Drei Kapitel nehmen Leitkonzepte von Männlichkeit näher in den Blick: die Dichotomie Familie und Berufsleben; verschiedene Formen männlicher Vergemeinschaftung, wo Männer unter sich bleiben (Burschenschaften, Jugendgruppen, Militär oder früher auch das Staatswesen); und schließlich auch die „Geschichten männlicher Sexualitäten“. Manches, das immer wieder auftaucht, überrascht nicht (etwa das Alkoholproblem bei Männern oder die Bedeutung des Militärischen für die männliche Sozialisation); an anderer Stelle konnte die Forschung aber bereits geläufige, stereotype Vorstellungen über Männer aufbrechen. Z. B.: „Aufgrund der zunehmend differenzierten Forschung lässt sich der Zeitraum von 1600 bis 1800 kaum mehr pauschal als ‚patriarchalische‘ Epoche typisieren“ (S. 89 f.).

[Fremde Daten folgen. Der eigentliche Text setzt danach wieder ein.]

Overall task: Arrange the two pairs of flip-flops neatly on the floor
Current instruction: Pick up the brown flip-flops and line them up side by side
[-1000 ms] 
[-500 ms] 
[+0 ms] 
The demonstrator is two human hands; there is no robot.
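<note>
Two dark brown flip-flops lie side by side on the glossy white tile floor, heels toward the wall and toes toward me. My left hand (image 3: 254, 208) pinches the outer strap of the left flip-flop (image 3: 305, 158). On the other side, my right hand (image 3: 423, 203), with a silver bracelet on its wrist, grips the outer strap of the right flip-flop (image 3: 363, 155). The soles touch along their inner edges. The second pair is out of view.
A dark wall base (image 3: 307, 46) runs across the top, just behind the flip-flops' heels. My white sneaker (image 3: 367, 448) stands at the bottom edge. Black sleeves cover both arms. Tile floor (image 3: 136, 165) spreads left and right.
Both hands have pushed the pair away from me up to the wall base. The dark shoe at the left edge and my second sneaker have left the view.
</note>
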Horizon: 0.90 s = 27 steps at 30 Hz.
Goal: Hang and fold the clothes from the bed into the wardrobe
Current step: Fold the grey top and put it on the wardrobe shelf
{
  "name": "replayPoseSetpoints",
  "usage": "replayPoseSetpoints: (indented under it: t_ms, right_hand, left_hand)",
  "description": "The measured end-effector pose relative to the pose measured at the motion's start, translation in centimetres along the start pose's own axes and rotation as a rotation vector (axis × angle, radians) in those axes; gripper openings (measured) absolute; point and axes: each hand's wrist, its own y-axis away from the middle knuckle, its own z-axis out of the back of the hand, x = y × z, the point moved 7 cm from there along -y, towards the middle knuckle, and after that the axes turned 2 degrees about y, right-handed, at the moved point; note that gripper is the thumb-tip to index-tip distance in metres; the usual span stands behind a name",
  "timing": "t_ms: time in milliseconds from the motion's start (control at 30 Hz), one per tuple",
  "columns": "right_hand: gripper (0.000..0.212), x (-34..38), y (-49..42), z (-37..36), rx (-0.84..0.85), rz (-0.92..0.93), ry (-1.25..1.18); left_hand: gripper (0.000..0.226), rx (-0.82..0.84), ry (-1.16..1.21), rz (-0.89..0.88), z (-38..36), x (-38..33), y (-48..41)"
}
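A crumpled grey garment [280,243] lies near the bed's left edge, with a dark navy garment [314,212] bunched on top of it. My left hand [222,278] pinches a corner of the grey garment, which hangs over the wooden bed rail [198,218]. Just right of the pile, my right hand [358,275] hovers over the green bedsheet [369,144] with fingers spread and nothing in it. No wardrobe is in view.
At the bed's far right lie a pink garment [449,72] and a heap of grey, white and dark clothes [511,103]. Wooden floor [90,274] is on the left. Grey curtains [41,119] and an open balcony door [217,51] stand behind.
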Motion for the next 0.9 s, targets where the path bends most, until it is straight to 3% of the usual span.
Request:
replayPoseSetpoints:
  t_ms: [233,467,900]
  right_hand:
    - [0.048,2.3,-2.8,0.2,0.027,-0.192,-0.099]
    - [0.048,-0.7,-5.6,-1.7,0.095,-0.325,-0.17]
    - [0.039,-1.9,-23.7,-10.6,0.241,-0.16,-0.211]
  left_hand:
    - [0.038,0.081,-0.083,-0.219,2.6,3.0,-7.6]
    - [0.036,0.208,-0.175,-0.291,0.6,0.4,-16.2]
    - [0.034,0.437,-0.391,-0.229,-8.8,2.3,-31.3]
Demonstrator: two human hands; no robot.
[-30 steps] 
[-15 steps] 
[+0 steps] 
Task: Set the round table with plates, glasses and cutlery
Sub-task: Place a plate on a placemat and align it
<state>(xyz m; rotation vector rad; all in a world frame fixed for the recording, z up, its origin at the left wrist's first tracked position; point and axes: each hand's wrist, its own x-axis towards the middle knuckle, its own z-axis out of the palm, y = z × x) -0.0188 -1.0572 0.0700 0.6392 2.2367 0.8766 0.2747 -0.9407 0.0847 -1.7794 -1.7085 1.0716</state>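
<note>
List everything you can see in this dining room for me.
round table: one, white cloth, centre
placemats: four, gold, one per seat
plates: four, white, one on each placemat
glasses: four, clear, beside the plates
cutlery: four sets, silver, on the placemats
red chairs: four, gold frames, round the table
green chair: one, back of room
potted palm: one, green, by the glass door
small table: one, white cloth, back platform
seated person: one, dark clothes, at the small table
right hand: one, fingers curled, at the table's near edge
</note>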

Die Einführung von Martschukat und Stieglitz ist vor allem auch eine Einführung in die wissenschaftliche Literatur, an der sie sich in ihren Ausführungen entlanghangeln. Dazu kommt das Literaturverzeichnis: 30 Seiten sind für ein 200-Seiten-Buch beachtlich! Dabei fällt das überproportionale Gewicht auf, das Arbeiten aus den und über die USA bekommen – doch ist hier diese Forschung am stärksten etabliert.

Nicht in allen Teilen lässt sich das Buch ganz leicht lesen – z. B. dann, wenn es um geschlechterphilosophische Theoriedebatten geht. Kästen mit zentralen Informationen und einige längere Zitate aus historischen Quellen lockern den Text jedoch etwas auf.

Insgesamt ist das Buch eine gelungene Einführung in ein komplexes Thema – und das auch für Männerarbeiter, die weniger an Historischem interessiert sind.